Cells display versatile responses to mechanical inputs triggering signals leading to increased gene expression, protein synthesis, or mitogenesis [1], [2]. Altering the mechanical properties of the environment or subjecting cells to mechanical insults directs alternative differentiation pathways, promoting cytoskeleton rearrangements or altering the composition of the extracellular matrix [3]. For example, stem cells specification has been shown to be strongly influenced by the mechanical properties of the surrounding matrix [4].

Recent studies have identified some intracellular pathways mediating the biological effects observed upon mechanical stimulation. These include the mitogen-activated protein kinase (MAPK) cascades [5]. Three main MAPK pathways have been identified: the extracellular signal-regulated kinase (ERK), the c-Jun N-terminal kinase (JNK) and the p38 cascades. MAPK cascades are organized as modular pathways in which activation of upstream kinases leads to sequential activation of a MAPK module (MAPKKK – MAPKK - MAPK) [6]. Within these cascades, specificity is maintained primarily through structural mechanisms that limit protein interactions [7]. Further, all tiers of MAPK signaling can be regulated by protein phosphatases [8] emphasizing the importance of the balance between phosphorylation and dephosphorylation in regulating their functions. Finally, members of the Ras family of GTPases, including Ras itself and the Rho subfamily members, Rho, Rac1 and cdc42 trigger the activation of MAPK signaling. While Ras mainly targets the ERK pathway, Rho, Rac1 and cdc42 are mainly involved in the activation of JNK and p38 cascades [9], [10].

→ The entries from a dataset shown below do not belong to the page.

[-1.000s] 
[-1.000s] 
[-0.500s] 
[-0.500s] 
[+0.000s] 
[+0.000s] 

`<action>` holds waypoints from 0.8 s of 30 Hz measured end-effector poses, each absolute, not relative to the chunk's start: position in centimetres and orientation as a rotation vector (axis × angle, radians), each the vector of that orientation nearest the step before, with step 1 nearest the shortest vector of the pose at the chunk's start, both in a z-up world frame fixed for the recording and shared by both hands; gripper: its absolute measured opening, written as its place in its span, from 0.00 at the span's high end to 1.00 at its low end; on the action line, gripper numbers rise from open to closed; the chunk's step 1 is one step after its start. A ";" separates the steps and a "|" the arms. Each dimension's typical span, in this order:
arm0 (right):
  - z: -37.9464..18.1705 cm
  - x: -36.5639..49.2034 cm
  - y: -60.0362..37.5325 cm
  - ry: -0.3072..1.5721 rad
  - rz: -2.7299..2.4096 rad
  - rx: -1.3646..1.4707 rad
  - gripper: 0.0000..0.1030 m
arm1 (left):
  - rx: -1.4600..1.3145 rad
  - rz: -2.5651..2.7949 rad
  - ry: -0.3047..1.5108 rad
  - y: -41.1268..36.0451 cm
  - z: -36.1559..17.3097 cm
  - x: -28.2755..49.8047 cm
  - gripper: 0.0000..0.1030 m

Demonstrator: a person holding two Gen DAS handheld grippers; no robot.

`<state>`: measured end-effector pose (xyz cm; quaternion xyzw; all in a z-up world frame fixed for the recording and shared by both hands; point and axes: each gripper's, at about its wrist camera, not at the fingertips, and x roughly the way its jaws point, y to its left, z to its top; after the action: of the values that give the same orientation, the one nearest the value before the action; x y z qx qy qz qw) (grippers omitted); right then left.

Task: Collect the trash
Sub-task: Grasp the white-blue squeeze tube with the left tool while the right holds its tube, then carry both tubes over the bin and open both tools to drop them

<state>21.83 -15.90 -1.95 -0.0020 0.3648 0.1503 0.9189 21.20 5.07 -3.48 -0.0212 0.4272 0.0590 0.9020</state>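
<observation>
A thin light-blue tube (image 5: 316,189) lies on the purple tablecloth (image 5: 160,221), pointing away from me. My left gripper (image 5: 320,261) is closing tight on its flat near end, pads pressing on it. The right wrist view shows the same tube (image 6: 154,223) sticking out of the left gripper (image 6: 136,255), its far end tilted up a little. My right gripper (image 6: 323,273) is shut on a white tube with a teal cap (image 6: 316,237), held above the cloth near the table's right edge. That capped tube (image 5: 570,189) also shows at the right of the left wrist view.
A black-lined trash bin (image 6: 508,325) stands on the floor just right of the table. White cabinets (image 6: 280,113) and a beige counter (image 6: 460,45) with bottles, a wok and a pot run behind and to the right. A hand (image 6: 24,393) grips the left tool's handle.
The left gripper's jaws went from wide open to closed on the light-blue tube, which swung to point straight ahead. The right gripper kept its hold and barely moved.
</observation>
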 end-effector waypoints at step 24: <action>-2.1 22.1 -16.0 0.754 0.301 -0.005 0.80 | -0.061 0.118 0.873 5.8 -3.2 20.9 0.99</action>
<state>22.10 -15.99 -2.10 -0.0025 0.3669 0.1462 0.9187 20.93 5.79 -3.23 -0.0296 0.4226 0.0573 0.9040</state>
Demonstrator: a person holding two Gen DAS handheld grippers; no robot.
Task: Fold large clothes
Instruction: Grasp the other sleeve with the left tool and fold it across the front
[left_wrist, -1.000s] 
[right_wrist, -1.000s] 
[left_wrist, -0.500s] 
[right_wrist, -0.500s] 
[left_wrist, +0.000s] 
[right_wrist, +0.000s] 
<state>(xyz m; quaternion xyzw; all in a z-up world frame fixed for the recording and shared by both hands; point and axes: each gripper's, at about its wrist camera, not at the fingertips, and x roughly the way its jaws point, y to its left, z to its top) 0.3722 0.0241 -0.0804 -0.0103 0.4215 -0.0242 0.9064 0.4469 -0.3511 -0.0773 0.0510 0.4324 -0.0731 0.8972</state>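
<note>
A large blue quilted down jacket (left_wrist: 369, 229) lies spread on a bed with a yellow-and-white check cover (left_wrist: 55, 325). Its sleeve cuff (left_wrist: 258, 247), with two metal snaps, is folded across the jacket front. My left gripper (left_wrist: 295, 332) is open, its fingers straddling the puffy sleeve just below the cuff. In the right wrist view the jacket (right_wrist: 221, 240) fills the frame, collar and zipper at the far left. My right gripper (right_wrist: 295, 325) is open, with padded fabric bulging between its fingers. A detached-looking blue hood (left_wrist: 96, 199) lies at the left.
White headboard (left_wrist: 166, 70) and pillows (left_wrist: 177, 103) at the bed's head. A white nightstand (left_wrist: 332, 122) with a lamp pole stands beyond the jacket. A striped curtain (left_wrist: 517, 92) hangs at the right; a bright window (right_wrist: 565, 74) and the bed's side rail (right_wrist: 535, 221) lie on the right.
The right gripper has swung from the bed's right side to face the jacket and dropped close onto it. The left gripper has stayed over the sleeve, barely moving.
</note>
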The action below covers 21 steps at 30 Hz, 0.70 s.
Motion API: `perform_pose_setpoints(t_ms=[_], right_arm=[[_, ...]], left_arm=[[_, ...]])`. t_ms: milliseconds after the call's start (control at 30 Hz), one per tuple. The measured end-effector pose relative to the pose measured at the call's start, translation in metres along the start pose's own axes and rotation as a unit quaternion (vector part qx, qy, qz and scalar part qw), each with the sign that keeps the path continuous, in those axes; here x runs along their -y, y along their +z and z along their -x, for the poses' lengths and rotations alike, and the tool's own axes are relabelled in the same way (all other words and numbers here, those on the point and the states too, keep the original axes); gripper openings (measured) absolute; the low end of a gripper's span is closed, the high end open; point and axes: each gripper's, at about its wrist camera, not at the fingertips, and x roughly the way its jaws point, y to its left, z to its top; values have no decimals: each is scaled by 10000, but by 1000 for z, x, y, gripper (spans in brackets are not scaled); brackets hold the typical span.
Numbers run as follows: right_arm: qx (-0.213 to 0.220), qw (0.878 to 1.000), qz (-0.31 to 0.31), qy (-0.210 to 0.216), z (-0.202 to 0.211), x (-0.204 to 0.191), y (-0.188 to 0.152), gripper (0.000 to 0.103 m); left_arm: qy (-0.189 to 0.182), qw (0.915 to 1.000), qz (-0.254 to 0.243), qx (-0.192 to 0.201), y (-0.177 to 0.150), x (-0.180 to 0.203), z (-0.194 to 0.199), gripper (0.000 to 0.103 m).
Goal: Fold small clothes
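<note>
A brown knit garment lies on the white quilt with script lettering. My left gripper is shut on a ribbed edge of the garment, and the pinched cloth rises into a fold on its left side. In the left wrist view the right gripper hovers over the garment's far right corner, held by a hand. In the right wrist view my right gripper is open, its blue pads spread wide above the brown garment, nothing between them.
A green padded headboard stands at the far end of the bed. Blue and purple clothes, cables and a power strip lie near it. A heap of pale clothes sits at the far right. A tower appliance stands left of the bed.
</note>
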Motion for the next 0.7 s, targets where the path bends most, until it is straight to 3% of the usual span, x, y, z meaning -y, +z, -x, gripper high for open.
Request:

Conventionally, MAPK cascades have been depicted as linear signaling pathways insulated from each other. However, undefined mechanisms facilitating their crosstalk are also known to exist [11]. Indeed, recently published work indicates that ERK activity can be suppressed by JNK/p38 kinases through the activation of inhibitory phosphatases (PP2A, MKPs) [12], [13]. Yet, despite these extensive evidences, how different integrative cellular responses mediated by these cascades are regulated remains unknown. This is at least in part due to the combinatorial complexity of molecular interactions and a variety of feedback and feed-forward loops [14].

To analyze the plasticity of the MAPK network in response to mechanical stress we performed a non-saturating epistatic screen in resting and stretched conditions. To simplify the analysis we focused on the response of Drosophila S2R+ cells to stretch employing as readout the JNK responsive dJun-FRET biosensor previously shown to be a sensitive reporter of the activation of the pathway by mechanical stretch [15].

The genome of Drosophila possesses a single ERK encoded by the gene rolled (rl), a single JNK [basket (bsk)] and two p38 kinases [mpk2 (p38α) and p38β] [16], [17]. It also contains a JNKK [hemipterous (hep)], a JN3K [slipper (slpr)], a JN4K [misshapen (msn)] and a JNK dual-specificity phosphatase [puckered (puc)] [18], [19]]. Several Rho family members have also been identified in Drosophila [20]. Further, several other MAPKK, MAP3K, MAP4K, MAPK phosphatases and three Ras homologues are also present in flies [21].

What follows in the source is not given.